Reflecting the findings of an extensive research project to ensure alignment with the needs of employers, as well as national and international standards and policies, the framework sets out 69 competencies across three categories, making it the most comprehensive competency framework for the OSH profession.
Professional standards for safety and health at work builds on all areas of the previous competency framework for Blueprint 1.0. During a six-month project, IOSH held focus groups and in-depth interviews with employers as well as a representative sample of IOSH members. Insight from these groups was combined with analysis of 250,000 data sets from more than 10,000 Blueprint 1.0 users in 111 countries.
Rapid change in the workplace is driving the need for a broader set of competencies. The research revealed there are many factors influencing change, including increased business complexity, technology, the gig economy and constantly evolving business processes. As a result, IOSH recognised the need for OSH professionals to possess both soft and business skills to complement their technical skills and equip them to influence and drive change at all levels.
"In line with IOSH's Work 2022 strategy to enhance the occupational safety and health profession, we are committed to equipping OSH professionals with the skills, knowledge and behaviours they need. The updated competency framework is an essential step towards building capability in the profession" said Duncan Spencer, head of advice of practice, IOSH.
Almost half of the 69 competencies (34) are technical, highlighting the importance of OSH professionals understanding legislation, policy, risk management, incident management and the effect of health, safety and welfare on people. However, additional technical competencies have been added to the framework to reflect changes in the modern workplace, such as expertise in sustainability, ethical practice, human capital and community impact.
Seventeen are core competencies, covering the set of skills necessary to support and enable good decision-making. The remaining 18 competencies are behavioural, focused on building professionalism and enabling career opportunity.

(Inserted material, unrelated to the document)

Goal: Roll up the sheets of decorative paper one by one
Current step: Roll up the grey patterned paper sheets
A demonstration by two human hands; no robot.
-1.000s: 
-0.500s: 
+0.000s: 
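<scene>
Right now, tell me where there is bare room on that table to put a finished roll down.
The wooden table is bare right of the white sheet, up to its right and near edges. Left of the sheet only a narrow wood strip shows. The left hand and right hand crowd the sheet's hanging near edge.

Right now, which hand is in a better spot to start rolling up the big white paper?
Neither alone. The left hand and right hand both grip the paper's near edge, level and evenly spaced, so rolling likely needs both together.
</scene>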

Developing OSH policies that are consistent with business strategies, establishing and delivering effective quality management processes and designing and implementing audits are a few of the eight core competencies under 'health and safety law'.
'Risk management' covers technical competencies such as horizon scanning for changes within the sector, controlling risk by developing mitigation strategies and establishing OSH risk reporting systems that align with the structure of an organisation. In total there are nine competencies under 'risk management'.
'Incident management', which is made up of five competencies, includes the ability to apply procedures to deal with incidents of differing severity, prepare reports to meet organisational standards on incidents and being able to identify the full range of documentary evidence that would support a legal defence.
Technical competencies such as employee welfare and understanding the needs of vulnerable workers fall under 'culture'. While culture is a product of the design and implementation of a safety management system, the seven competencies provide the means to assist the development of a positive one.
'Sustainability' includes supporting the development and delivery of social sustainability programmes, identifying ethical issues that could compromise safety and health practice and playing a leading role in the financial sustainability of an organisation. There are five competencies under 'sustainability'.
'Strategy', which is made up of seven competencies, covers skills influencing internal and external stakeholders, building long-term relationships and leading and contributing to an organisation's strategic direction.
'Planning' covers setting realistic objectives, effectively managing the collection and organisation of data and making decisions on strategic and tactical issues. In total there are four competencies under planning.
Six core competencies such as creating a positive working environment and demonstrating confidence and resilience to deliver on the health, safety and welfare requirements across a business come under the category of 'Leadership and management'.
'Stakeholder management' covers three behavioural competencies such as negotiating solutions and being the 'trusted advisor' by demonstrating consistency, discipline and integrity.
Behavioural competencies such as self-motivation, problem-solving and developing fresh approaches to innovative and creative ways of working make up the six competencies under 'personal performance'.
The 'communication' section covers four behavioural competencies such as actively listening to other views and perspectives, providing constructive feedback and inspiring others to take responsibility for keeping themselves and others safe.
Honesty, transparency and ethical behaviour, showing empathy towards others and ensuring coaching and mentoring opportunities are provided to support wider learning are the five competencies under 'working with others'.
"IOSH's competency framework will have a game-changing impact on the profession," said Karl Simons, chief health, safety and security officer at Thames Water. "The need for us to have wider skills and behaviours beyond technical ability, and to understand what that means for business, is vital."
The release of the updated competency framework will be followed in 2020 by the launch of an enhanced suite of practical tools, including a new CPD scheme, new technical guides and a free Career Hub for members, with access to thousands of learning resources and career planning tools, according to IOSH.
"It is critical that safety professionals have their voice heard in the boardroom, now more than ever," commented Neil Lennox, head of group safety and insurance at Sainsbury's. "To do that, we need people to join our profession who can share the message that 'good safety is good business' and clearly articulate how we contribute to corporate governance and profitability."